→ **EXERCISE INSTRUCTIONS**:
Identify all lines of the data containing the string "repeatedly" and copy them.

*** Opening WORKING DATA ***

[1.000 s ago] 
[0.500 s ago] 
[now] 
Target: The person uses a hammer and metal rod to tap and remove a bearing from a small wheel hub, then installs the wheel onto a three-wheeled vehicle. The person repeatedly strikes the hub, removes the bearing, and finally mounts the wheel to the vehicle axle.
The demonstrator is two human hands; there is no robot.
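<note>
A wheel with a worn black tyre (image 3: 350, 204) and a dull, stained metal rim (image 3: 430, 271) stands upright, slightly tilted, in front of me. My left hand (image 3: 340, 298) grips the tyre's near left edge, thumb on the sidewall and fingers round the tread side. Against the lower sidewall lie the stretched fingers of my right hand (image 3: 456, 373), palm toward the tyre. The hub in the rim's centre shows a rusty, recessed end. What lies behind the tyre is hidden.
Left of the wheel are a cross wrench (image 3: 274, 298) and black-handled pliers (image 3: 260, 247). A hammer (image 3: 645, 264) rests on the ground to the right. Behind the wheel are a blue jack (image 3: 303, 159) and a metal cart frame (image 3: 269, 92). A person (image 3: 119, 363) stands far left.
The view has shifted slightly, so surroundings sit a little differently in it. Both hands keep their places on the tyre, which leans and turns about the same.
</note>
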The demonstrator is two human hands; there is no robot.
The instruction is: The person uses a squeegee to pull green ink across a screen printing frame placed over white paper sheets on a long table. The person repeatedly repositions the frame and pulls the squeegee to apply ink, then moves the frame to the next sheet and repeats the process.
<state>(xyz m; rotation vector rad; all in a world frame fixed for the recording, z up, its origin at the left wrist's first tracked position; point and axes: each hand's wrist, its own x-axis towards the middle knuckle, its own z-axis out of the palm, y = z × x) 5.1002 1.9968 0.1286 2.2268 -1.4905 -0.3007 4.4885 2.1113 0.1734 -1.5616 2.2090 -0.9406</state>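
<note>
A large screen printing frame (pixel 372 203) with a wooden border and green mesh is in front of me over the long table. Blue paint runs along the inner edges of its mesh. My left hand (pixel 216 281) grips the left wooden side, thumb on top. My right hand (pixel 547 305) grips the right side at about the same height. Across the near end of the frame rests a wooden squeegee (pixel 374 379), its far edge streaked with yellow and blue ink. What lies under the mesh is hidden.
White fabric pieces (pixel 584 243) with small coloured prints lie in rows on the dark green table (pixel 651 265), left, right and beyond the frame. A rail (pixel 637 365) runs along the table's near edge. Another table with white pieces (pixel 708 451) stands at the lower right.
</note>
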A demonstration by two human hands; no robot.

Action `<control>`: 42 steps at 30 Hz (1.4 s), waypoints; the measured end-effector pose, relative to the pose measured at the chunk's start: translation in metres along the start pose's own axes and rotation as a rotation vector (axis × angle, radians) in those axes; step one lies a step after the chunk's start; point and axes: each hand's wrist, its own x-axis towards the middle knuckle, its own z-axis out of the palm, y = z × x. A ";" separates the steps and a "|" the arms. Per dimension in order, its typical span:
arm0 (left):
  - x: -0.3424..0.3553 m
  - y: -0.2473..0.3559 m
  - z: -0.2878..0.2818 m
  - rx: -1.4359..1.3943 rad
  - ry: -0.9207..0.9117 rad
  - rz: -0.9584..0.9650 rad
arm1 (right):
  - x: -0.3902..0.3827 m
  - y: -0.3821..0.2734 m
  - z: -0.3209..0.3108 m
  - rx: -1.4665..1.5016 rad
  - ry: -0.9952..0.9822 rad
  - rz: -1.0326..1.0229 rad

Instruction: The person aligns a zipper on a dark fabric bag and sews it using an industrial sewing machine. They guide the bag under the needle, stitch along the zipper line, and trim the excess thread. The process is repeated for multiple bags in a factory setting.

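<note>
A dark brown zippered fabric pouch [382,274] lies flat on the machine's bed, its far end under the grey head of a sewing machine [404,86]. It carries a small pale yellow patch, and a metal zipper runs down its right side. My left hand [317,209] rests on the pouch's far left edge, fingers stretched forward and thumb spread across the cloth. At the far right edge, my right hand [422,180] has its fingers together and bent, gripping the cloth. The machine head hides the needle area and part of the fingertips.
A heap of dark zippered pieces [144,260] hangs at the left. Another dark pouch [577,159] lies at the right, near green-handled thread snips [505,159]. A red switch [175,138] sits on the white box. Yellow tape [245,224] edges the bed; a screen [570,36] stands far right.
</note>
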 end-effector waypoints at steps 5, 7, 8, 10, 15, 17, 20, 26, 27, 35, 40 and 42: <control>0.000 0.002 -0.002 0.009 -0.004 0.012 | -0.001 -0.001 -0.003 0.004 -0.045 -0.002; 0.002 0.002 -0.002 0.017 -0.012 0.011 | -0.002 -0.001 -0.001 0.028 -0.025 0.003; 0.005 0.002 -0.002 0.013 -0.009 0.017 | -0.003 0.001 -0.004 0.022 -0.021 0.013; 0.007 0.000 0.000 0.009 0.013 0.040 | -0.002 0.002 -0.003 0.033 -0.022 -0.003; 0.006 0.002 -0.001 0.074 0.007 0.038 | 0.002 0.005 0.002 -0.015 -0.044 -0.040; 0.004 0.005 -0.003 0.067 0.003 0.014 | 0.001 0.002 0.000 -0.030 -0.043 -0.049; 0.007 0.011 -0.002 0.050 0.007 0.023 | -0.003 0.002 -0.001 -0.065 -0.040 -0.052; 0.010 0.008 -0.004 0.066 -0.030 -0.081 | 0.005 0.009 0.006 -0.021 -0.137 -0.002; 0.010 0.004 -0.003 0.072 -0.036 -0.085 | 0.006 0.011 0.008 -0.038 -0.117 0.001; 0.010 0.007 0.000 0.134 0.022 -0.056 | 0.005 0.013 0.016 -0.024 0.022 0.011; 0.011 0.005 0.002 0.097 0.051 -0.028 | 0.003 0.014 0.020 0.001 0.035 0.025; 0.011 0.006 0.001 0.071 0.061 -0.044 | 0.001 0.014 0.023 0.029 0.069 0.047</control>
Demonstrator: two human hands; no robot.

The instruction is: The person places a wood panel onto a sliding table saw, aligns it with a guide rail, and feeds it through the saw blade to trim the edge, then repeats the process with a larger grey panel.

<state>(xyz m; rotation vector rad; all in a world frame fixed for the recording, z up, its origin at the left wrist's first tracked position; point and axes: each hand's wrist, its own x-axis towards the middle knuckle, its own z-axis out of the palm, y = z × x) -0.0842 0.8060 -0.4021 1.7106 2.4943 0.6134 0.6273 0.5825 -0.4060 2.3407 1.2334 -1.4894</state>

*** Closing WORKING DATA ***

→ **ANSWER TO THIS TASK**:
Target: The person uses a hammer and metal rod to tap and remove a bearing from a small wheel hub, then installs the wheel onto a three-wheeled vehicle. The person repeatedly strikes the hub, removes the bearing, and finally mounts the wheel to the vehicle axle.
The instruction is: The person uses a squeegee to pull green ink across a screen printing frame placed over white paper sheets on a long table. The person repeatedly repositions the frame and pulls the squeegee to apply ink, then moves the frame to the next sheet and repeats the process.

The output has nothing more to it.